Search the records for the string "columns" and copy every line where it turns up.
════════
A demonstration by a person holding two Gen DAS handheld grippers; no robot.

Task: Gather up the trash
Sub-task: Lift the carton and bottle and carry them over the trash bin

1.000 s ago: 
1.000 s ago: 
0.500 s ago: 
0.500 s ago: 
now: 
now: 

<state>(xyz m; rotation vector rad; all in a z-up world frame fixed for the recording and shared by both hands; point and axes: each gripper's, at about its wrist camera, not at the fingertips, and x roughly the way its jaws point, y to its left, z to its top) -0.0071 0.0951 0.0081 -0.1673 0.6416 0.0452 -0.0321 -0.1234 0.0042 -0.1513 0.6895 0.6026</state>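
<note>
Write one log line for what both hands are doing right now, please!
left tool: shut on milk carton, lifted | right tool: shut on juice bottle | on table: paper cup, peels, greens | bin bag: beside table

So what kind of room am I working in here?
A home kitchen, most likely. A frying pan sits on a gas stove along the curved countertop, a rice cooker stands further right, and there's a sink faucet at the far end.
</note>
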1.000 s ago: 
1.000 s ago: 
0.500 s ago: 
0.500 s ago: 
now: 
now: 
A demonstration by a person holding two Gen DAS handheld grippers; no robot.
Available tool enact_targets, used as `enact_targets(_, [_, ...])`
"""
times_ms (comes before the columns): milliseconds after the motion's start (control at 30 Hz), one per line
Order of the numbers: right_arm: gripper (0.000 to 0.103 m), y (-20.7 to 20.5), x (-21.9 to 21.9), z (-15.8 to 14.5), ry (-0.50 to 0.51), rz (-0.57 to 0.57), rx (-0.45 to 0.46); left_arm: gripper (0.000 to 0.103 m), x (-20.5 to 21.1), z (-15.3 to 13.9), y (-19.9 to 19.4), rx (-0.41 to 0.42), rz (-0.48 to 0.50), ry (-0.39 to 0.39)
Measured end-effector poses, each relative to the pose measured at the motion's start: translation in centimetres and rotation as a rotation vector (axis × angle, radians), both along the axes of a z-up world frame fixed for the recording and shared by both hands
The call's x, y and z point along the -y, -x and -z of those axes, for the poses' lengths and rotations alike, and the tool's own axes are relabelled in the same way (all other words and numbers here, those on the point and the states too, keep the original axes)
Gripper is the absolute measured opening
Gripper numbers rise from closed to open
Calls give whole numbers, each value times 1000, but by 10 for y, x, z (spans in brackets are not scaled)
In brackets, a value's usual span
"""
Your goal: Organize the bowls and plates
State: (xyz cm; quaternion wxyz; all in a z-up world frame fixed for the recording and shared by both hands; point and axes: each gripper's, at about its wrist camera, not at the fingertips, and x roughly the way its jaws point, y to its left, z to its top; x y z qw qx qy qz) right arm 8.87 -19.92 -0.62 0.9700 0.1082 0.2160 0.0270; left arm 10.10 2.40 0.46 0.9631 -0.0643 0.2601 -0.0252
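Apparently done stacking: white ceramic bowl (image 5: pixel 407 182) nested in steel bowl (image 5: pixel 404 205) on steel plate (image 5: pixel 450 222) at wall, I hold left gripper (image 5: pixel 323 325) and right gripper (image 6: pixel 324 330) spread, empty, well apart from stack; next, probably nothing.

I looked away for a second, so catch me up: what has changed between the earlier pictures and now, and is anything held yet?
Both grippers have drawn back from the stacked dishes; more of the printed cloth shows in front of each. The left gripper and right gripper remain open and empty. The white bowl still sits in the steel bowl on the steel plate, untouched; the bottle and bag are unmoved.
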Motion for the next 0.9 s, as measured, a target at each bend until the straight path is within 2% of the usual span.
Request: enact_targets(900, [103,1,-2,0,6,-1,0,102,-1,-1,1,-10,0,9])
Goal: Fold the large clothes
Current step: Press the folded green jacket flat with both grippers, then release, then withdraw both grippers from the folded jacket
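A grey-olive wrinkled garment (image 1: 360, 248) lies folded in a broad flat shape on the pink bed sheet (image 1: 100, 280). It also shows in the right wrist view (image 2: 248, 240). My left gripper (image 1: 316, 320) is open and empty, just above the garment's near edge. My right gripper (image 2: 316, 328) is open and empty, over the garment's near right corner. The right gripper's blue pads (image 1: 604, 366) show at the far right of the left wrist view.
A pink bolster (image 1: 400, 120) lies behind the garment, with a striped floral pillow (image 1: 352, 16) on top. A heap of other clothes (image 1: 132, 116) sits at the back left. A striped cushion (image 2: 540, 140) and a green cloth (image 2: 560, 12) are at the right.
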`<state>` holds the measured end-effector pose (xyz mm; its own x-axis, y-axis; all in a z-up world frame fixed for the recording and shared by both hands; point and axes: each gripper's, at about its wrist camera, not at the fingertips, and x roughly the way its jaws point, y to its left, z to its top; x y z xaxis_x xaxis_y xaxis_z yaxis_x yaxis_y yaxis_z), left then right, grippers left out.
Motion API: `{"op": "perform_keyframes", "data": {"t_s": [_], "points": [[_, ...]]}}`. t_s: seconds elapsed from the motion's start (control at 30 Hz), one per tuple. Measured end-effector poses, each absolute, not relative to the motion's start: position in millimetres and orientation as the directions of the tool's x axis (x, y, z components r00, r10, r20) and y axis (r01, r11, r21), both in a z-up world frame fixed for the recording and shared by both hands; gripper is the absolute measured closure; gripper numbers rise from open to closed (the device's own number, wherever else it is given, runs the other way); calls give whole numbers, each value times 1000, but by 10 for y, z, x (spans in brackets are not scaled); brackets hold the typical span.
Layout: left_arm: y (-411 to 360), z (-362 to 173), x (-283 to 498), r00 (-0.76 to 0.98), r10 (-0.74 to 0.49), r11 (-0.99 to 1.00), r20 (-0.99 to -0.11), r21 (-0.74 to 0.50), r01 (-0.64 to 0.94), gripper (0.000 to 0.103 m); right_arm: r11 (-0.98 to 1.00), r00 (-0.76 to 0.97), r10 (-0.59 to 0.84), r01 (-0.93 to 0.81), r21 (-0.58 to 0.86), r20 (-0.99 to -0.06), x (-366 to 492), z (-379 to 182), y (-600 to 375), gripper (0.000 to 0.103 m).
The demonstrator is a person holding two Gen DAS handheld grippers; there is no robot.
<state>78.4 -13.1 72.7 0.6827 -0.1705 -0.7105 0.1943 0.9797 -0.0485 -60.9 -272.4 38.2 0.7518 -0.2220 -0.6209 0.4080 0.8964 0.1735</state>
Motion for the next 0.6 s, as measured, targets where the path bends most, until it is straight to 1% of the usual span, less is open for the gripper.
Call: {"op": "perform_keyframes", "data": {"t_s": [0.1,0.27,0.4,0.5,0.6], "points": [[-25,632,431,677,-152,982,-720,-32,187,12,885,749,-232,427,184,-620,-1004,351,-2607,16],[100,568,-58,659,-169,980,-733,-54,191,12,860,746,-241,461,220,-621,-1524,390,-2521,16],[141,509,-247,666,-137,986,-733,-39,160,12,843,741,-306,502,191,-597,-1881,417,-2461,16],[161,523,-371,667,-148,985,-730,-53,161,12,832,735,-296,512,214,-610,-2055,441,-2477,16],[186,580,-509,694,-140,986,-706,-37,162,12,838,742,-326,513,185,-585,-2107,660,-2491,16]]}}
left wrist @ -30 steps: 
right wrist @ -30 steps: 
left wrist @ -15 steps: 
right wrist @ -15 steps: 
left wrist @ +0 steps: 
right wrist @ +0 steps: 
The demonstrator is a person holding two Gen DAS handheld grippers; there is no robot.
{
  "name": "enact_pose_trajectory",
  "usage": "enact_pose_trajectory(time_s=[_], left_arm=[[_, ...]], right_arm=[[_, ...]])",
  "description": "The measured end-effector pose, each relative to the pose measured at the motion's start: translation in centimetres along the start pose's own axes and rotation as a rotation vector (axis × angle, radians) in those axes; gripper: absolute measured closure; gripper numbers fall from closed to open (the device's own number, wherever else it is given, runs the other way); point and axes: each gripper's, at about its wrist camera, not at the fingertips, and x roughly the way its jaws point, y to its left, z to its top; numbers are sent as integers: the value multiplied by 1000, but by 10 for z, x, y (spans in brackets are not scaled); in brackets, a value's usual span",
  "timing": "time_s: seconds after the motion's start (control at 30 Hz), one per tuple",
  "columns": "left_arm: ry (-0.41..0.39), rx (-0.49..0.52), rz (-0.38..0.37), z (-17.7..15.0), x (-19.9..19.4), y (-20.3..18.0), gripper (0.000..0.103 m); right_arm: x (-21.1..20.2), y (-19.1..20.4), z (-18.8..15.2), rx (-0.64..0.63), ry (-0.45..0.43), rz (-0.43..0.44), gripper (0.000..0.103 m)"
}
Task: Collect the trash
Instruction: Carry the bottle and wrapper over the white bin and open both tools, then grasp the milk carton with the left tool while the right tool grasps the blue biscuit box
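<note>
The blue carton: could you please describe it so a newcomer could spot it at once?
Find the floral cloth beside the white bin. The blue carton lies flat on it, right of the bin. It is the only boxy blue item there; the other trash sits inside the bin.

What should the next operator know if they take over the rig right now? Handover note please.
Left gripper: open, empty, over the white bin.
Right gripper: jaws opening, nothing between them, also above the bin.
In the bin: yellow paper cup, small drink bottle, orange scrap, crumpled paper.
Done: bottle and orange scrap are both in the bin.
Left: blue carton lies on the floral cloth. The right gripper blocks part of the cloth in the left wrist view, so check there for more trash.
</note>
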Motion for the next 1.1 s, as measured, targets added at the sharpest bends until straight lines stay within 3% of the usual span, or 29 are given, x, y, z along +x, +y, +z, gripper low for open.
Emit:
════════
RESPONSE TO THE EXERCISE
times_ms (comes before the columns): milliseconds after the motion's start (control at 30 Hz), one per line
  "columns": "left_arm: ry (-0.41..0.39), rx (-0.49..0.52), rz (-0.38..0.37), z (-17.7..15.0), x (-19.9..19.4), y (-20.3..18.0), gripper (0.000..0.103 m); right_arm: x (-21.1..20.2), y (-19.1..20.4), z (-18.8..15.2), rx (-0.64..0.63), ry (-0.45..0.43), rz (-0.43..0.44), gripper (0.000..0.103 m)"

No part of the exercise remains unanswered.